Abby Sunderland: Is she an adult or is she a child?

There has been a lot of coverage and argument around Abby Sunderland’s attempted voyage around the world in a sailboat. All the 'reality show' questions aside, the societal debate seems stuck on whether or not a teenager should be allowed to sail a dangerous voyage. What if, instead of using age as a qualifier, we evaluated Sunderland’s competence as an adult?
Dr. Robert Epstein has developed a test of adultness, and has found that many young people demonstrate more adult attributes that those two or three times their age. He argues that the whole notion of ‘adolescence’ is out of touch with human nature, and instead an over-restrictive institution created by the convergence of labor laws, compulsory schooling, and a risk-avoidance culture.
We forget sometimes how many extraordinary people—from Bach to Michelangelo, from Napoleon to Franklin, and many more others less famous—began doing extraordinary things long before they were “adults.”

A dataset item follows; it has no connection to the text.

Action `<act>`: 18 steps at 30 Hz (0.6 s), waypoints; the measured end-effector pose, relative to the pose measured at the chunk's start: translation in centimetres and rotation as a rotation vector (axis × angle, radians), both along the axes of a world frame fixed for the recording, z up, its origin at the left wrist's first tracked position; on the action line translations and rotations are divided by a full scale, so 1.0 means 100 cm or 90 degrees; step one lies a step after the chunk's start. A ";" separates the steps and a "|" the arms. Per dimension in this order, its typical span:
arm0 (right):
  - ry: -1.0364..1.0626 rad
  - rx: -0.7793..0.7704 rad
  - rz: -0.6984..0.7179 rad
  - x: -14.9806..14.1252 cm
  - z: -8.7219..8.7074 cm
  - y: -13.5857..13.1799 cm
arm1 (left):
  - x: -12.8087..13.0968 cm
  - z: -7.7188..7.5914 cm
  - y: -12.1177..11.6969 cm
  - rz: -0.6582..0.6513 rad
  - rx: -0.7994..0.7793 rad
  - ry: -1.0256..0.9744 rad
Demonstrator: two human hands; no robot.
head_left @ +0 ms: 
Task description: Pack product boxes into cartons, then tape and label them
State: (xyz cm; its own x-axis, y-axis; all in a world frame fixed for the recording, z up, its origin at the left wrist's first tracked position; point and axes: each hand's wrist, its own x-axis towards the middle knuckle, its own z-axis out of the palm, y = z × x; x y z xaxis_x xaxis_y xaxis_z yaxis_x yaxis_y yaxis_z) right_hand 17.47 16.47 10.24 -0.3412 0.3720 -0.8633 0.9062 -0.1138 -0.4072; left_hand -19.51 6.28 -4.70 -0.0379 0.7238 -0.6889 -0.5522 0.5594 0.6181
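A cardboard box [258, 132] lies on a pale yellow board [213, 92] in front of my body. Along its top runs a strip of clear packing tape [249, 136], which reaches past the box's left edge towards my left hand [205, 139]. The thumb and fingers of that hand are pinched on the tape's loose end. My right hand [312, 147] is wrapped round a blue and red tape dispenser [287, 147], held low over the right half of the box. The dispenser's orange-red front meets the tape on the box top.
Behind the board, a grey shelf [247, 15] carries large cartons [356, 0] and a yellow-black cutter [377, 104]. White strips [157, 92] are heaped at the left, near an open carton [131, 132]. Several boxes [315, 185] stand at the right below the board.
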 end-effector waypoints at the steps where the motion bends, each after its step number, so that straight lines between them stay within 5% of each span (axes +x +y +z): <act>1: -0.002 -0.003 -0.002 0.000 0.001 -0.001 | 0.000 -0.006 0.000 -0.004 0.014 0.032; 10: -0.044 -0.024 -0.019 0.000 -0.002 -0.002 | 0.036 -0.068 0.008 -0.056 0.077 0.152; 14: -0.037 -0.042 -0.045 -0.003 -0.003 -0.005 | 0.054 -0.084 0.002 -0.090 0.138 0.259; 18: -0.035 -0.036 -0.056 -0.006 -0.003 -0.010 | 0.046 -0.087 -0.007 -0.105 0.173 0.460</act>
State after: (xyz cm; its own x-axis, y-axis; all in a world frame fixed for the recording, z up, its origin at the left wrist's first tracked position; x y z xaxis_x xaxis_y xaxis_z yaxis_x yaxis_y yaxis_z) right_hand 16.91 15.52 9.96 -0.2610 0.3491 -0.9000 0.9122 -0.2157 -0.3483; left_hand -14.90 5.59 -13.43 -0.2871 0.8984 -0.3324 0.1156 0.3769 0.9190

In our world today this spirit still shows itself: Teenagers are the adults in many families. Teenagers start companies. Teenagers play professional sports and fight in wars. And often they do it well. We could be getting a lot more from our young people, if we only treated them as adults.
The capacity of young people to do great things is a major source of potential growth for this country’s education system. To what extent does traditional school restrict, delay, or squander their capacity and motivation to achieve?
Image: Los Angeles Times




June 21, 2010 - 12:39pm
This is so consistent with my experience of my own children as teens and some (but not all) of their peers. Keeping responsible children from participating in real life (life outside of school) only inhibits their growth and development.
In my 35+ years of working with parents and very young children in preschools and day care centers, I found young children are so willing to learn to be responsible and engage in doing meaningful activities. Education, from K through 12, seems to be about teaching about tools needed for accomplishing great things - tools such as math, writing, designing, speaking, etc. with no meaningful opportunity to use them. In my view, this is like spending an hour day in learning about a hammer, another hour a day about a drill, then about a screw driver etc. every day for 12+ years and never have the opportunity to build anything. That would be a really stupid way to teach home building skills, not to mention a huge waste of human energy, creativity, and commitment. But aren't virtually all school subjects really tools for accomplishing something? What might be accomplished if young people could use the tools our schools want to teach and accomplish something important to them? They would all demand to be in school every day, wouldn't they?
July 12, 2010 - 9:26am
Historically, it seems that too many theories of human development have undergone an unfortunate transformation from useful constructs for understanding generally how children grow to hard-and-fast "rules" about what they should or should not do at various ages. I can't imagine, for example, that Piaget or Kohlberg meant for their theories to become commandments about all young people's capabilities and certainly not about what an individual teenager (like Sunderland) might accomplish. My years of teaching students from grade 6 through 12 provide evidence (albeit anecdotal) that any sort of developmental stage approach must be viewed fluidly when applied to individuals. I am daily astonished by the potential for abstract thinking, moral agency, responsibility, and empathy displayed among students in my 8th grade English class.
That being said, I still think that, although teenagers can function quite a bit more responsibly than our society imagines, this capacity is by no means universal or automatic. As with Math, Science, and History, mature thinking and responsible behavior can be taught, learned, assessed, and built upon--and the degree of mastery over time will naturally vary from person to person. I would be very interested in research and other educators' experiences about how this might be done.
All in all, I find the current questioning of the nature of adolescence very refreshing, but I would encourage nuanced discussion and caution those involved in the discourse from allowing oversimplification to some sort of soundbite. I'd hate to see this promising line of inquiry devolve into something along the lines of "just treat teenagers just like adults."